Anında kapının önünden çekilip terlikleri koyan Handan ablanın yanına gittim.

 

Savaş hemen yere eğilip Ahmet abinin ayakkabı bağcığını çözdü Ömer abi belinden tutup ağırlığını kendi üstüne aldı.

 

Terlikleri ayağına geçirince ben salona gittim.

 

Oturacağı yeri hazırladım.

 

Oturtukların küçük sehpayı çekip ayağın altına koyacak şekilde koydum Savaş yavaşça Ahmet abinin sargılı ayağını sehpanın üstüne koydu bende o sıra kolu için yastık koydum.

 

 

 

Merdivenlerden gelen ses ile oraya baktık.

 

Mehtap hanım kucağındaki oğlu ile geldi yanımıza.

 

"Geçmiş olsun Ahmet."

 

"Saol yenge."

 

Bende Ahmet abimin yanına oturdum.

 

Elimle saçlarımı karıştırdım.

 

"Ba ba ba."

 

Oğlumun sesi ile ona baktım.

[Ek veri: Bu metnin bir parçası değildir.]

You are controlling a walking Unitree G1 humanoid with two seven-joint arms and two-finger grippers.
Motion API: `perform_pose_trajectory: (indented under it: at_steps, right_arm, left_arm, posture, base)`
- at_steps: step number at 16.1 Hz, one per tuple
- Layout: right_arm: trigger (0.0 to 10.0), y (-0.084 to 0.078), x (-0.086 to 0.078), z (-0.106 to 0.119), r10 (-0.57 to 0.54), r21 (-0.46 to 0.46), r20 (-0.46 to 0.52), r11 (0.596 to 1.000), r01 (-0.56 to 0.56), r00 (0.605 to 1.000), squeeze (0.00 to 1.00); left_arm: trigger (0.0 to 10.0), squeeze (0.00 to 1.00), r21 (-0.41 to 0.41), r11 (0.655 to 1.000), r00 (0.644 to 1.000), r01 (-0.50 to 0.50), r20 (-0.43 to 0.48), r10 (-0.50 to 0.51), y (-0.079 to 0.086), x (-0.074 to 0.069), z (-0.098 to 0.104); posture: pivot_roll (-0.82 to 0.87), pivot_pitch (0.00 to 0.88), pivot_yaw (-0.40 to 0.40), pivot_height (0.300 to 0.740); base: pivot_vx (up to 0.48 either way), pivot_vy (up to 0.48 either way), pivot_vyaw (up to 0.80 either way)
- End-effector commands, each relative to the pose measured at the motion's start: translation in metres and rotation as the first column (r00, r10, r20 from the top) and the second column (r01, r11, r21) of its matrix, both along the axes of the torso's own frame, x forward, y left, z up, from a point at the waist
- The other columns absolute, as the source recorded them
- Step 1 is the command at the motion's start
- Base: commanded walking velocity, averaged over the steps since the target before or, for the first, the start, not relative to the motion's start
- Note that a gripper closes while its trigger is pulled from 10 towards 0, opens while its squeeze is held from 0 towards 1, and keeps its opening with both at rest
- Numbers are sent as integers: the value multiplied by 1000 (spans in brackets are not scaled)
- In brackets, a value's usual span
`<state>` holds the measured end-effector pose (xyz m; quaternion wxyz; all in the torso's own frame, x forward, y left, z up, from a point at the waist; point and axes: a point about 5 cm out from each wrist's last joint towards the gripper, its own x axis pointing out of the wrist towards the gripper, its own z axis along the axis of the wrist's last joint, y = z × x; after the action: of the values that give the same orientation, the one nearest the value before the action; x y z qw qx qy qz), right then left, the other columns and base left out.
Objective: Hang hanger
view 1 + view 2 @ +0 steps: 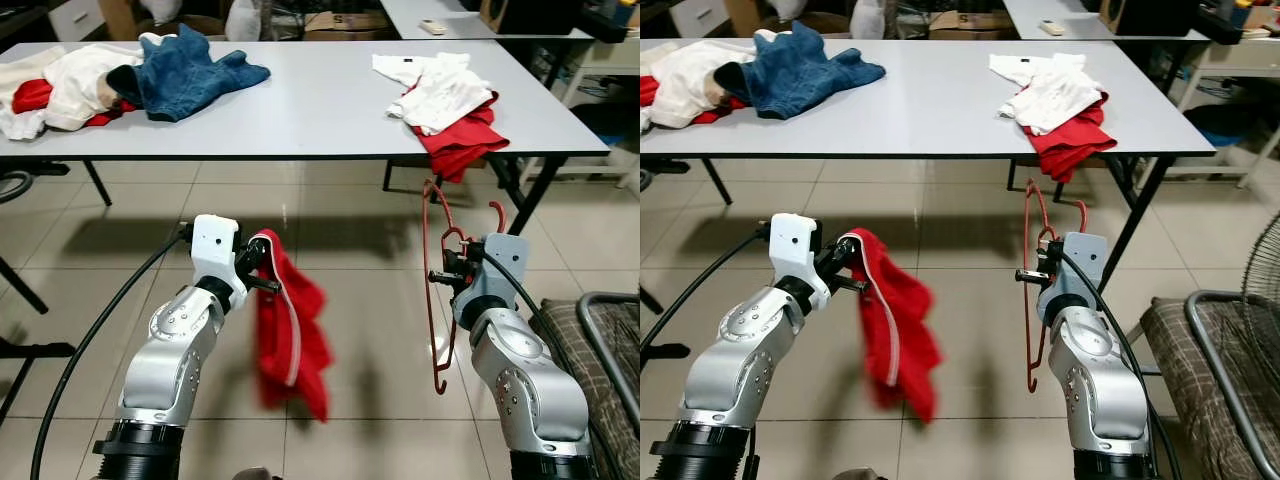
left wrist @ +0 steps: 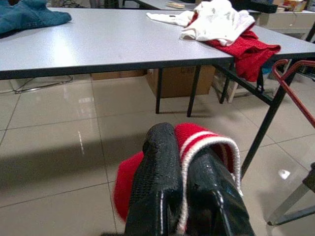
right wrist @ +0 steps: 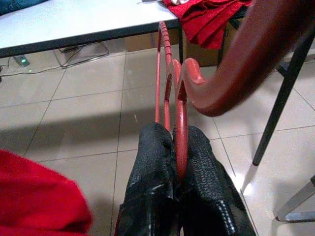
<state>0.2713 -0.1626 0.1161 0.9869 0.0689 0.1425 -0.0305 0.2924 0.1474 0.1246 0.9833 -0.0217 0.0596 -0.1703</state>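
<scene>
On the far worktop (image 1: 300, 110), white and red clothes (image 1: 60, 85) and a blue garment (image 1: 190, 70) are heaped at the left, and a white top over red cloth (image 1: 445, 100) is piled at the right edge. Nearer, above the tiled floor, a red garment (image 1: 290, 335) with white trim is pinched by the left hand (image 1: 262, 272) and hangs limp below it. To the right, the red hanger (image 1: 437, 290) is clamped between the pressed fingers of the right hand (image 1: 447, 278), held upright, its hook near the worktop's front edge.
</scene>
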Motion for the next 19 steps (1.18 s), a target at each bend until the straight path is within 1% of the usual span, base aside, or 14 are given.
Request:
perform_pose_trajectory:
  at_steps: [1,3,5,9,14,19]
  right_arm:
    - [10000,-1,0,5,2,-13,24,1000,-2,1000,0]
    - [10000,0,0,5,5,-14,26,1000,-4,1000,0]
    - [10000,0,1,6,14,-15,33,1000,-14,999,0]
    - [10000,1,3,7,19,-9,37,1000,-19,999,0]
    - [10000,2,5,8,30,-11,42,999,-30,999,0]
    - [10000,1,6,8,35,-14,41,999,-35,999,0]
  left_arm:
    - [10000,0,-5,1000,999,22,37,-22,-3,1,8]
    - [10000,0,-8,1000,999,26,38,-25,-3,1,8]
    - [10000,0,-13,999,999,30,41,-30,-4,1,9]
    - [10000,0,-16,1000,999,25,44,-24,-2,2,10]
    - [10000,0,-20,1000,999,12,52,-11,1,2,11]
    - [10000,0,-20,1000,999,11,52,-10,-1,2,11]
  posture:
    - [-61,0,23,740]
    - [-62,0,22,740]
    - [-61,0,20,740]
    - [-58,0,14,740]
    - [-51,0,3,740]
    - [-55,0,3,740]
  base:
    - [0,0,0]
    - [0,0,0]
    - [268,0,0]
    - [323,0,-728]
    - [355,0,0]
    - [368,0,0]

Bana elini uzatmış bakıyordu onu Kerem Bey'in kucağından aldım.

 

Fazla bile durdu küçük bey(!)

 

"Oğlum ağrın yok değil mi?"

 

"Yok denecek kadar az baba."

 

 

Efe'yi öğlen uykusuna yatırıp odadan çıktım.

 

Ahmet abinin odasının önünden geçerken gelen ses ile durdum.

 

Bir şeyin düşme sesi gelmişti kapıyı çalmadan girdim içeri.

 

Gözüm odayı taradı. Abim masadan tutunuyordu hemen sağlam kolunun altına girip tuttum.

 

"Abi iyi misin?"

 

Yatağına oturtum.

 

"Sadece su içecektim abicim bardak elimden düştü.

 

Yere baktığımda cam kırıkları vardı.

 

Yere eğilip kırılan parçaları toplarken konuştum.

 

"Ses tellerin gayet iyi abi hemen yan odadayım bana seslenebilirdin ya da araya bilirdin."

 

Sağlam koluyla kolumu tuttu.

 

"Elini kestin."

 

Kesilen parmağıma bakıp göz yaşlarımı serbest bıraktım.

 

Çenemden tutup yüzüne bakmamı sağladı.

 

"Abicim sen iyimisin."

 

Kafamı olumluca salladım. Ama gözümden yaşlar gelmeye devam ediyordu.

 

Kolumu tutup kendine çektiğinde yanına oturdum.

 

Kolunun altına alıp sarıldı bana.

 

"Dök abim dök içinde biriktirdiklerini dök rahatla."

 

Uzanmaya çalışınca hemen ayağa kalkıp yardım ettim üstünüde örtüp konuştum.

 

"Ben yeni bir bardak getiryim abi."

 

Arkamı tam dönüyordum ki kolumdan tutup kendine doğru çekti dengemi zar zor sağladım.

 

"Su bekler abim gel yanıma uzan."

 

Kafamı salladığımda örtüyü kaldırdı uzanıp tavana baktım.

 

"Ben yoruldum abi."

 

Sessizce beni dinliyordu devam ettim.

 

"Ayakta durmaya çalışmaktan yoruldum bir de sizin haberi alınca korktum kaybetmekten ben ilk defa oğlumu kaybetmekten değil sizi kaybetmekten korktum."

 

Yan dönüp yüzüne baktım bana bakıyordu.

 

"Her şey üst üste geldi öz sandığım ailemden görmediğim eziyet kalmadı babam zannetiğim adamın bana yaptırdıkları aslında bunların koca bir yalan olduğu."

 

Gözüme gelen görüntüler ile biraz titredim abim hemen müdahale etti.

 

"Tamam abim düşünme sen bunları uyu hadi."

 

Kafamı olumluca salladım devam ettim.

 

"Atalay'ın sayesinde hiç arkadaşım olmuyordu hep zorbalık görüyordum. İlk arkadaşım Buğra Taşel'di kayıp ettim. Beni büyütüp hayallerime kavuşturan adamı Barış amcamı kayıp ettim."

 

Gözümden akan yaşı silip devam ettim.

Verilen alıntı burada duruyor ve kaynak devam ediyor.